With a quarter of its population under 25 years of age, and one of the highest rates of youth entrepreneurship in the world, Botswana has a significant demographic dividend ahead, so says Dorothy Tembo – International Trade Centre Deputy Executive Director.
However, Tembo said the tiny southern African nation which borders South Africa, Zimbabwe, Namibia and Zambia has to redouble its efforts to create jobs for the 37 percent of young people currently unemployed.
Tembo, who was speaking at the launch of Botswana’s Small and Medium Enterprises (SME) competitiveness survey report held in the capital Gaborone this past week said that the country needs a comprehensive youth employment strategy. The strategy, amongst other things could be helpful to identify bottlenecks, crafts solutions, and in so doing catalyses job creation.
“For example, providing management training to young people can be transformative, helping their enterprises survive and thrive. And since youth-led firms hire more young people, this would include young people in the transformation of the economy,” Tembo advised.

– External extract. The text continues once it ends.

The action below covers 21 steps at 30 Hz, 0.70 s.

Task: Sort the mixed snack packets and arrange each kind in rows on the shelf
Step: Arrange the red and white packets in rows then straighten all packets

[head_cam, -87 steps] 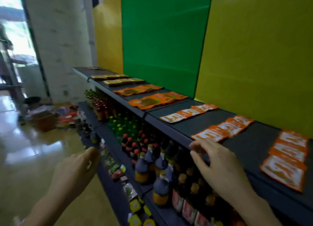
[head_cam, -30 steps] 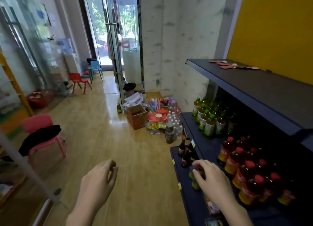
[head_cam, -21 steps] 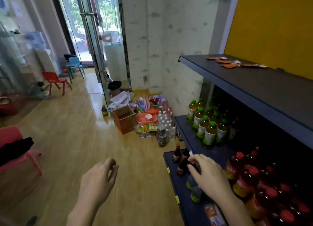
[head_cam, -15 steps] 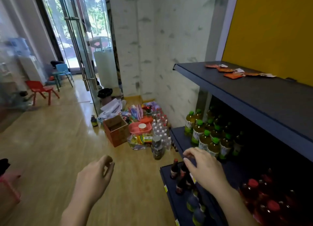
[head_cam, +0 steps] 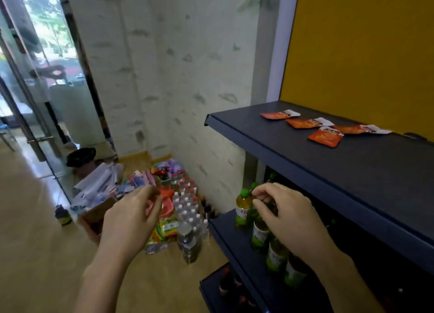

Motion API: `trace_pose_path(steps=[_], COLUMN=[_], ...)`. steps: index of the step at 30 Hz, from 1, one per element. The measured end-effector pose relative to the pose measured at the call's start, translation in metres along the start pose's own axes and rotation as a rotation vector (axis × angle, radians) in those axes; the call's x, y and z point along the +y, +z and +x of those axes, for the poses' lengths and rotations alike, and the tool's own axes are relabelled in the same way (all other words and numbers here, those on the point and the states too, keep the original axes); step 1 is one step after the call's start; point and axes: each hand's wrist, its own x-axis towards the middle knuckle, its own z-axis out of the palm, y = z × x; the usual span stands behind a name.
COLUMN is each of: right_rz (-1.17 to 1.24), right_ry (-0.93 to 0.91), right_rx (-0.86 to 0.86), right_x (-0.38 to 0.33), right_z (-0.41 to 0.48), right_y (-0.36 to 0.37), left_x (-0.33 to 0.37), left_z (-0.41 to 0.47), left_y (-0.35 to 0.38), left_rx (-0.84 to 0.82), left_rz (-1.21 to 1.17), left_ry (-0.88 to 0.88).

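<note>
Yellow panel: fills the upper right of the frame behind the shelving. A pale mottled wall takes the centre.
Top shelf: dark blue-grey metal with a folded front lip. It runs from the centre right down to the lower right edge and carries the packets near its back.
Floor heap: colourful wrappers and small clear bottles with red and white caps, on the wooden floor at the centre bottom, close to the wall.
Green-capped bottles: a row holding yellow-green drink, on the board below the top one, lower centre right.
Left hand: lower centre left, in the air in front of the floor heap. It is blurred, its fingers are loosely bent, and it grasps nothing.
Right hand: lower right, in front of the green-capped bottles, with fingers curled and tips close together. Whether it touches or grasps a bottle cannot be told.
Snack packets: four flat sachets, orange-red with a white end, in the upper right. Three lie in a loose line along the back of the top shelf, and the fourth lies just in front of that line.
Writing: the bottle labels are white with green print and the packet ends carry a dark picture. No word is legible.
</note>
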Motion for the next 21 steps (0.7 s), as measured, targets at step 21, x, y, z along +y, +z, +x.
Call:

Botswana is said to have roughly 575,000 people aged below 25 years, which represents a quarter of the country’s estimated 2.3 million population. About 37 percent of people below 25 years are said to be unemployed, forcing some into entrepreneurship.
In early 2018, a study carried by the United Nations (UN)’s reproductive health and rights agency – United Nations Population Fund (UNFPA) cautioned that Botswana does not have the luxury of long-term planning to maximise its first demographic dividend.
The Demographic Dividend refers to the temporary economic benefit that can arise from a significant increase in the ratio of working-age adults relative to young dependents that result from fertility decline.
As part of their recommendations, the economic think tanks who compiled the report cautioned Botswana government and all development actors “to act with urgency and implement game-changer interventions”.
According to the UNFPA report, Botswana’s window of opportunity for harnessing her first demographic dividend opened before 1990, while the magnitude of the first demographic dividend peaked in 2008 and it is now in the diminishing returns phase until around 2050 when the window of opportunity will close.
The study shows that the cumulative boost in living standards emanating from the first demographic dividend between 1990 and 2060 will be 36 percent.
“Of this, 24 percent has already been accumulated between 1990 and 2015 while the remaining boost of 12 percent will accrue between 2015 and 2060, assuming the country follows the Medium fertility variant of the UN population projections”, state part of the report.
Botswana’s SME ccompetitiveness survey report comes at a time when there is mounting uncertainty relating to trade tension between the United States and China which is pushing global buyers to start looking for new, stable, open countries to source their inputs. Pundits suggest that countries with many well educated, skilled English-speaking young people are well placed to tap into these markets.
Services sector for instance, the global services trade is booming and the share of services in global value chains is increasing and as such, Botswana is said to be well positioned to capture a share of the services export market thanks to its strong service sector firms and stable governance structures.
At the same time, the window of opportunity provided by the signing of the African Continental Free Trade Area will kick-start a whole new epoch of trade flows in value-added goods across the continent.
Tembo said that these opportunities are enticing adding that there are brilliant Batswana entrepreneurs interested in capitalizing on them. The government and business support institutions are playing an important role in supporting the private sector, and particularly the women and youths, to seize such opportunities.
In 2018 the Ministry of Youth Empowerment, Sport and Culture Development said the Youth Development Fund – YDF is getting a reboot after dismal performance marked by high failure rates, poor record keeping and disastrous payment collections. The YDF funds businesses started by young people between the age of 18 and 35, dispensing about P120 million annually. Funding is in the form of 50 percent loan while the other half is a grant.